Over at Next Generation, Tim Rogers has written an article entitled “JAPAN: Why The Big Head?“, in which he tries to explain why Japanese video games that depict baseball players as huge-headed cartoon characters outsell games that go for a more realisitic appearance. For those of you who don’t want to read all 3 pages of his article, here’s the main point:
Big-headed baseball games with 3D graphics, using all of ten polygons on a character’s head, fun as they might be to play with your Yomiuri Giants fanatic father (who finds the realistic graphics in Virtua Fighter “creepy” because they’re “Not realistic enough”), represent an unfortunate trend in design. The reason they exist at all is simple: we can see a baseball field if we turn on a television somewhere in Tokyo on any summer day. Until the one we see in the videogame can look exactly like that, people will need to keep making baseball games that look as little like that as possible, so long as it looks like that on purpose.
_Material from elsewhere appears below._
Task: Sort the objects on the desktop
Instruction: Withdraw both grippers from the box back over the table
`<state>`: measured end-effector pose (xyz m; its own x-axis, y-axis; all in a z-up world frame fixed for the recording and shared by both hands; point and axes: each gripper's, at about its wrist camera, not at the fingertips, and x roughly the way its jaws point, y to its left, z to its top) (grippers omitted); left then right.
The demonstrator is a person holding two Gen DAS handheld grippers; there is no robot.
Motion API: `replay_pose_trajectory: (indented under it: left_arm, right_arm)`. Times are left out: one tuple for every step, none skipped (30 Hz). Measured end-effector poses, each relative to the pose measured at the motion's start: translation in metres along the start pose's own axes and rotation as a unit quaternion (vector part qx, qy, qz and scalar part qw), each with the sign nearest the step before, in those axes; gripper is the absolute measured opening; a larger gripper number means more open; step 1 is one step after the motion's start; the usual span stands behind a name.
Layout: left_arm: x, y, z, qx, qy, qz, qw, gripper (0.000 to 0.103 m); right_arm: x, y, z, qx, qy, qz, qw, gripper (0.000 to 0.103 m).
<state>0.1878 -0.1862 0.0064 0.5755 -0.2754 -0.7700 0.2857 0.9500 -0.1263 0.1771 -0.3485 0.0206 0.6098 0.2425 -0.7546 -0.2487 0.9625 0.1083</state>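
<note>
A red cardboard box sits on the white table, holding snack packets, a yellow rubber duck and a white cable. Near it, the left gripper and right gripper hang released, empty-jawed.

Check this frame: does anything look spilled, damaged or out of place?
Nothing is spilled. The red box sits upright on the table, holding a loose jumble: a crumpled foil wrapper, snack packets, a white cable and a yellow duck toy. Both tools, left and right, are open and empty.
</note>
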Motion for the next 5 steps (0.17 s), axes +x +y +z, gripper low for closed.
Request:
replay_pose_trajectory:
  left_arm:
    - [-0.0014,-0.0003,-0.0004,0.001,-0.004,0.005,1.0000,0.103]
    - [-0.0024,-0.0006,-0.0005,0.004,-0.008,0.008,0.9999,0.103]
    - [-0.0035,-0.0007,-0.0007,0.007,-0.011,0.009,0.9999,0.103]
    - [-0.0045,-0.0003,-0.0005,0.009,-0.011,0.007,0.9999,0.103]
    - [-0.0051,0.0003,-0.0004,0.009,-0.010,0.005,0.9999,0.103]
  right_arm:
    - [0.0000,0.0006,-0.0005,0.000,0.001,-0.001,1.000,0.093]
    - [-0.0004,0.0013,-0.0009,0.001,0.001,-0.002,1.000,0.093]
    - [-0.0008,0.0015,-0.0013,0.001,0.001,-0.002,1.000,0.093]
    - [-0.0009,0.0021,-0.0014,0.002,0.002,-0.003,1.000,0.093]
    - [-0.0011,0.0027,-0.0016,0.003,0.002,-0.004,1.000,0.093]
I read an article once, wherein an interview was quoted in which the president of Acclaim was showing off a new Major League Baseball game to a television reporter. The reporter alluded to how real the game looked, saying that maybe someone walking into the room might be tricked into thinking it was an actual game on television. The Acclaim president beamed at this, and replied, “That’s our goal. We’re about five years from realizing it completely.”
From the standpoint of a Japanese game developer, this must look very embarrassing. Surely, yes, when you make a game that is a simulation of a real-life sport, a real-life pastime, you are aspiring to make it look as real as possible. Only, in Japan, that goal would never be spoken. It would merely be released when it was ready.
I think it might have to do more with the Japanese love of cute characters, than a clever attempt by Japanese game makers to cover up their own artistic/technical ineptitude. What do you think?